Common to this joint lab are the context (critical systems design), the target Safety Integrity Level (SIL4) and the target TRL (TRL5). Specific lab aspects are multi-disciplinarity and technology convergence. Main disciplines involved are electromagnetic fields, antennas, structural dynamics, sensor fusion, signal processing, machine learning and digital design, while the addressed enabling technologies are wireless power transfer, heterogeneous architectures on SOCs, MEMS sensors, GaN based power amplifiers,  and ultra-low power smart and wireless embedded platforms. Current research in the ARCES-RFI joint lab moves along three orthogonal research vectors: on-board train positioning equipment, ground side rail occupancy equipment, and structural health monitoring of the overhead line (catenary).

Activities at ARCES-RFI Joint Lab

On board train positioning

On-board train positioning methods are investigated at the ARCES-RFI Joint Lab. The approach taken complies with the ERTMS/ETCS (European Railway Traffic Management System/European Train Control System) specification and it is based on the dead-reckoning principle.
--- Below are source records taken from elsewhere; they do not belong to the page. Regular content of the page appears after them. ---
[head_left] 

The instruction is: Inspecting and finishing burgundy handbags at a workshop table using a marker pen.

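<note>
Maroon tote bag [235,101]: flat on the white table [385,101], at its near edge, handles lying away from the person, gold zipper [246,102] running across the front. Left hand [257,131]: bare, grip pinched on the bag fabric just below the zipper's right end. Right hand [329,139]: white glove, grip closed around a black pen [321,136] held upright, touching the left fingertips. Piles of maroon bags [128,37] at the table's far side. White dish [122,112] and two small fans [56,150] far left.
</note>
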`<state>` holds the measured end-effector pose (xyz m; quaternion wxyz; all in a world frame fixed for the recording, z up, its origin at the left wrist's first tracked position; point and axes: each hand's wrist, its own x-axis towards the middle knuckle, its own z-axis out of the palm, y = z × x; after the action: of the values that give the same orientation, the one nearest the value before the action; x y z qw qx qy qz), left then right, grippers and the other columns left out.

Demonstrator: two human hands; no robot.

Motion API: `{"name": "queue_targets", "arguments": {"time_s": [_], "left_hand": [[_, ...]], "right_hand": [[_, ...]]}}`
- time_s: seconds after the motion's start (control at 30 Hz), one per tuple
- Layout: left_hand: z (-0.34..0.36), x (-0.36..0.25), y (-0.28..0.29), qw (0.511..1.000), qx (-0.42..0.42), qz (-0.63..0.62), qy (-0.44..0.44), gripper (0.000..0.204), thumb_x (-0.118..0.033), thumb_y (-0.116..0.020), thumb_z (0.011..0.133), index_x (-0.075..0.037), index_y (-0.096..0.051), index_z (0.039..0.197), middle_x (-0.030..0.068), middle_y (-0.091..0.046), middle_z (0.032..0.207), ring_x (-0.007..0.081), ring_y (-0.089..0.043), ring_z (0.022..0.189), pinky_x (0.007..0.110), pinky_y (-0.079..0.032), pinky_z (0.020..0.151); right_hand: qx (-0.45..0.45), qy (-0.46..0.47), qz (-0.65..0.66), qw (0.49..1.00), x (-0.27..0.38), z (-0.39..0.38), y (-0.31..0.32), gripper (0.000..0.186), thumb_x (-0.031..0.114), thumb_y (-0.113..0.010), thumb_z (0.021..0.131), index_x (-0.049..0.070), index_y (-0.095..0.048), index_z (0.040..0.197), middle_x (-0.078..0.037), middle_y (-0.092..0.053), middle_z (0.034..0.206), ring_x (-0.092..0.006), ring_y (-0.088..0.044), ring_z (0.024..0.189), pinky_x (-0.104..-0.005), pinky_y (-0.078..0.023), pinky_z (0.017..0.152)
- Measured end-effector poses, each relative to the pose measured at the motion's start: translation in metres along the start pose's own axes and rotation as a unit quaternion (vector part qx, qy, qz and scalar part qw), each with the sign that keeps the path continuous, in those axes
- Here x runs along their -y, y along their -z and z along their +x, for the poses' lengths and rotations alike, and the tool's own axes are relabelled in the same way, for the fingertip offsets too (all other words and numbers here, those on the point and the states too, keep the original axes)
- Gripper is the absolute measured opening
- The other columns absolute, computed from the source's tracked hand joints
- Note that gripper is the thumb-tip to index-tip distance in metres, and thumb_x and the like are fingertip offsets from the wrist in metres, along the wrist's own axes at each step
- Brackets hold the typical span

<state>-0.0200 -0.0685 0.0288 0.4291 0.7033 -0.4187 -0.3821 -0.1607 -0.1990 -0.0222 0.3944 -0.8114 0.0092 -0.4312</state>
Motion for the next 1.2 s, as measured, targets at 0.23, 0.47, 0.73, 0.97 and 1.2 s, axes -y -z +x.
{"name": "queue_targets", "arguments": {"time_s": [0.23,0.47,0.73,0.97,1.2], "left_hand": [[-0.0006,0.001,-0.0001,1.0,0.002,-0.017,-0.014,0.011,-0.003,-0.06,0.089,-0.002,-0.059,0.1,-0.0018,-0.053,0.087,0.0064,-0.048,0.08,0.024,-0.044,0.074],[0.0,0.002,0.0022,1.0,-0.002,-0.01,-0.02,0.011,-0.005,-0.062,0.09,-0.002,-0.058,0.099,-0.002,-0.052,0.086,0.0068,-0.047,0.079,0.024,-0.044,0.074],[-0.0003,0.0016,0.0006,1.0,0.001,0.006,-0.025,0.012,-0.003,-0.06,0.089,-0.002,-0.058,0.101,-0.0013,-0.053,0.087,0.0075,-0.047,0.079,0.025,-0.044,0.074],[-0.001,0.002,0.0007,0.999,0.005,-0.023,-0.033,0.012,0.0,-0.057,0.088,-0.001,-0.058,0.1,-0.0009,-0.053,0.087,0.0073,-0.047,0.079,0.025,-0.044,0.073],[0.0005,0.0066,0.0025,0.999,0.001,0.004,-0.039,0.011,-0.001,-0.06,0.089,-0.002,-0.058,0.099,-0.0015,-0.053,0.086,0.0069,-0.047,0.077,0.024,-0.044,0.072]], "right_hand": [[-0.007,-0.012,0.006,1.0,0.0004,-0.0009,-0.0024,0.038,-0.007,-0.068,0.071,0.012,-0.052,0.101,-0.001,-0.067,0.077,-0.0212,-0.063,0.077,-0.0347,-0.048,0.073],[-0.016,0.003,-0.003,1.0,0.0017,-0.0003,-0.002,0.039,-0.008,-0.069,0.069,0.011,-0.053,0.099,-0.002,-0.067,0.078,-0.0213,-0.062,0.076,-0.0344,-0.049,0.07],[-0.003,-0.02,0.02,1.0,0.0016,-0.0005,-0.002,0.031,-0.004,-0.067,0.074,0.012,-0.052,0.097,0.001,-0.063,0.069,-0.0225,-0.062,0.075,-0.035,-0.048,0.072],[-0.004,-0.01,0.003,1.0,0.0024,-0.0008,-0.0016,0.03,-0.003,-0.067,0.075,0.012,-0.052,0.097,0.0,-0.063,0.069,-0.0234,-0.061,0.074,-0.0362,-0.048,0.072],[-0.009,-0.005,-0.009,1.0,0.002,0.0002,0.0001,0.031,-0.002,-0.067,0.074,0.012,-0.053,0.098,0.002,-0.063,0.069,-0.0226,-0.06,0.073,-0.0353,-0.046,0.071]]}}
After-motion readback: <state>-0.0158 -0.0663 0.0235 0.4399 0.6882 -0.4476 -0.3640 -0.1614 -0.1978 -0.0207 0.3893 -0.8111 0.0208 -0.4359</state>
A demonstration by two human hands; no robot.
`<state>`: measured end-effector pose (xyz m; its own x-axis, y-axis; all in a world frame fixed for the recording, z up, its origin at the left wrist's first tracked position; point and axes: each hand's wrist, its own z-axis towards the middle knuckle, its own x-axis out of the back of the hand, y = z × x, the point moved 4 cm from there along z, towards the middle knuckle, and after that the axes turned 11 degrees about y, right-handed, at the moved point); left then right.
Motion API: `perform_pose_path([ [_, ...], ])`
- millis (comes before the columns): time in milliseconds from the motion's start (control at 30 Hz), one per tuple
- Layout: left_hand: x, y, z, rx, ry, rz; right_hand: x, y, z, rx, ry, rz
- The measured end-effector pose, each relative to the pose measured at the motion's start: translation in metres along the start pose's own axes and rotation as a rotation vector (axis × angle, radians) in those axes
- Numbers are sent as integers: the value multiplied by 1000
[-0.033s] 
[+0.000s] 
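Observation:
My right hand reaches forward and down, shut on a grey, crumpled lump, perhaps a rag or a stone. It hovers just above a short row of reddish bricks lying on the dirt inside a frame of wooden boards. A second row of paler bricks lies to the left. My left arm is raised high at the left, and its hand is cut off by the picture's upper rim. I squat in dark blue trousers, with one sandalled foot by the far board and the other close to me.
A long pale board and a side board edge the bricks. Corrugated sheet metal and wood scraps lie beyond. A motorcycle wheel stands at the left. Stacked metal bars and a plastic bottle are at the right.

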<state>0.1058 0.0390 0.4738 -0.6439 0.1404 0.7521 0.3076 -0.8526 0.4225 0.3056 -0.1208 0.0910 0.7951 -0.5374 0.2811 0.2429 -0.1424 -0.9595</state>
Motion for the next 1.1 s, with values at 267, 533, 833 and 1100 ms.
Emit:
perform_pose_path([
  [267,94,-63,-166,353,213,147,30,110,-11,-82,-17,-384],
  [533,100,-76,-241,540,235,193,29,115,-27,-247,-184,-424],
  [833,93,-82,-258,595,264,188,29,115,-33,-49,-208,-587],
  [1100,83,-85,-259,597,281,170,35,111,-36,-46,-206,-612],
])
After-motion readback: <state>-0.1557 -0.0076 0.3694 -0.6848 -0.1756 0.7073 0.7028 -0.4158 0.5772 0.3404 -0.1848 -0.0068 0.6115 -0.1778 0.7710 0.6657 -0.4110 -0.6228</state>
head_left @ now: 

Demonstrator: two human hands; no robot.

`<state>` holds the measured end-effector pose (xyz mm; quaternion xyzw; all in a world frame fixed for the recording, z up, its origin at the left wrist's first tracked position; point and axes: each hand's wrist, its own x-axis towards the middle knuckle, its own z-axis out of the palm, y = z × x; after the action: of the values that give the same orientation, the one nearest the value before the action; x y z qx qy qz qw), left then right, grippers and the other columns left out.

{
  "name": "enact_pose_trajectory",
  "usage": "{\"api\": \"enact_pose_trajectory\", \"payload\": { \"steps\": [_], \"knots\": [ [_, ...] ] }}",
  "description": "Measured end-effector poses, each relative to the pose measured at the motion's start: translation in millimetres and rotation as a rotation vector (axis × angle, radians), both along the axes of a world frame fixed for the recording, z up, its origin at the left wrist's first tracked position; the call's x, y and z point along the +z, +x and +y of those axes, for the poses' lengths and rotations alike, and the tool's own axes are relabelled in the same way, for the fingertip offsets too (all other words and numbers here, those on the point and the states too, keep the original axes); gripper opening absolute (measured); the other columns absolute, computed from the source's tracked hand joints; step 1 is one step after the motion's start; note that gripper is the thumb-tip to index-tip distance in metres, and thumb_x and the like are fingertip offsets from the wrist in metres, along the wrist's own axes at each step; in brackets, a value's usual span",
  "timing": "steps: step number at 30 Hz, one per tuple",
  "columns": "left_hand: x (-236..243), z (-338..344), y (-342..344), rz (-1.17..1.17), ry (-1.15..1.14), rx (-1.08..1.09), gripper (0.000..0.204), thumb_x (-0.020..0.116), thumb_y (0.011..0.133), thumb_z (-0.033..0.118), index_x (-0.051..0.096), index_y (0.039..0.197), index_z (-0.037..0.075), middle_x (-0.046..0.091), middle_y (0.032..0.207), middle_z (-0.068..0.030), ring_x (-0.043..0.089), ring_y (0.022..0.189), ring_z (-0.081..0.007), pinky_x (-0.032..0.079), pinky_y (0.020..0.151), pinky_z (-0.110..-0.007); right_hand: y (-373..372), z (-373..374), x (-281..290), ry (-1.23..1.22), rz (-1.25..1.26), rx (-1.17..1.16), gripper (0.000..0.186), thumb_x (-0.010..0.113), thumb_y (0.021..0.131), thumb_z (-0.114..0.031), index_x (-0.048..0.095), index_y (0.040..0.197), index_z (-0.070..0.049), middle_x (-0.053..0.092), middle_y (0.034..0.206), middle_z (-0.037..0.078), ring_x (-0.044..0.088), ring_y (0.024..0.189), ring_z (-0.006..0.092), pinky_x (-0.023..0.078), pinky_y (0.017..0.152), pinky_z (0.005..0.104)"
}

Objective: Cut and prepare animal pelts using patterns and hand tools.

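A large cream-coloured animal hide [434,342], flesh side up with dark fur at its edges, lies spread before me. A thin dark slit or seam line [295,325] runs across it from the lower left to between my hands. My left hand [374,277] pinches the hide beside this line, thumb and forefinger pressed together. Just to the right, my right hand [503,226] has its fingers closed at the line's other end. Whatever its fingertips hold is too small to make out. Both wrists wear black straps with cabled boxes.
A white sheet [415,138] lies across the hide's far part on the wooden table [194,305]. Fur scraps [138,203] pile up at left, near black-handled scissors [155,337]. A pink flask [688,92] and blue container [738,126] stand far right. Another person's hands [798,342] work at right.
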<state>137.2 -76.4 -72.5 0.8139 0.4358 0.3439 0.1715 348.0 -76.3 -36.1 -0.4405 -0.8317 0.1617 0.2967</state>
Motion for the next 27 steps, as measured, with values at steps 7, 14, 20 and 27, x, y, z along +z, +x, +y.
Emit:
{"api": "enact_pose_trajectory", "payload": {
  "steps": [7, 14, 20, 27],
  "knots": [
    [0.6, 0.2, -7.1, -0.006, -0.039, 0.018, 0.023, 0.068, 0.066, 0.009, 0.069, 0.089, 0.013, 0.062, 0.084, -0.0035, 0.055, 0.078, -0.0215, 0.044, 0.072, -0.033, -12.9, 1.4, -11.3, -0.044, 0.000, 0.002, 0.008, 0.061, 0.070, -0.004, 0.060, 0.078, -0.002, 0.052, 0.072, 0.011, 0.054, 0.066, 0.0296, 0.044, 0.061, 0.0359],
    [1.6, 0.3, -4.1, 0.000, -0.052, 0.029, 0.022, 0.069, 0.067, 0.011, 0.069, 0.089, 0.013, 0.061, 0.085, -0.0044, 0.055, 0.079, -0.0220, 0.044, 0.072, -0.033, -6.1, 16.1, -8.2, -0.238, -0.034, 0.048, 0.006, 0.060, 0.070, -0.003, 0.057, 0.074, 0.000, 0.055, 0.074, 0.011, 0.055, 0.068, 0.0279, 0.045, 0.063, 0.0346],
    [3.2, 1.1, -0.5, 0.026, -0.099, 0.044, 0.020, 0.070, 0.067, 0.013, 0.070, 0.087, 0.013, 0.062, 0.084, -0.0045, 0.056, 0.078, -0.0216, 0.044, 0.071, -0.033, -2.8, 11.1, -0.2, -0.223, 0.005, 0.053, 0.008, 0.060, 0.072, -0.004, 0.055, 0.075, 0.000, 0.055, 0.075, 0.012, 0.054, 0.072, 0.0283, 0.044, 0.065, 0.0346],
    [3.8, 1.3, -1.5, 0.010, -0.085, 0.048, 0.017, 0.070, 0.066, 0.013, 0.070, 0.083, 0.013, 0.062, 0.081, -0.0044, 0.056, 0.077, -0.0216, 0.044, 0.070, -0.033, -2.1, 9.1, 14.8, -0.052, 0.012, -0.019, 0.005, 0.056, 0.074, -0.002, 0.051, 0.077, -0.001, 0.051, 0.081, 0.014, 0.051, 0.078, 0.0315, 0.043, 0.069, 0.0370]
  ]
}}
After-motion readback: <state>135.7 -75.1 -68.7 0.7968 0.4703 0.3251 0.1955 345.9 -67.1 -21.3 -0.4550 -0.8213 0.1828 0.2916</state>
The expected outcome is a prototype consisting of the combination of an odometer and an intermittent position synchronization module named BTM (Balise Transmission Module). The BTM is an energy feeder-data receiver module that powers up passive beacons located along the rails (Eurobalises) and captures position dependent telegrams reflected by the beacons. The architecture is redundant and it is implemented in an extremely small form factor thanks to the extensive use of SOC technologies and innovative system integration solutions.

Rail track occupancy detection

A new design of the traditional track circuit for the detection of the presence of a train on rail track segments is investigated at the ARCES-RFI Joint Lab. The approach taken is audiofrequency based and requires intensive modeling and signal processing activity. The rail track is modelled as an ordinary trasmission line. As shown in the figure Tx and Rx are connected to loops inductively coupled to the rail track throough s-shaped joints. The purpose of this research is to develop a prototype of the entire Tx - track - Rx chain and to validate the outcome in the RFI large test circuit located in Bologna (Circuito S. Donato, with over 5.5 Km tracks) in late 2020-early 2021. This is an interdisciplinary and multipartner project where the outcome of ARCES based electromagnetic design and signal processing are deployed in hardware solutions implemented by ARCES and other Universities under the direction of RFI.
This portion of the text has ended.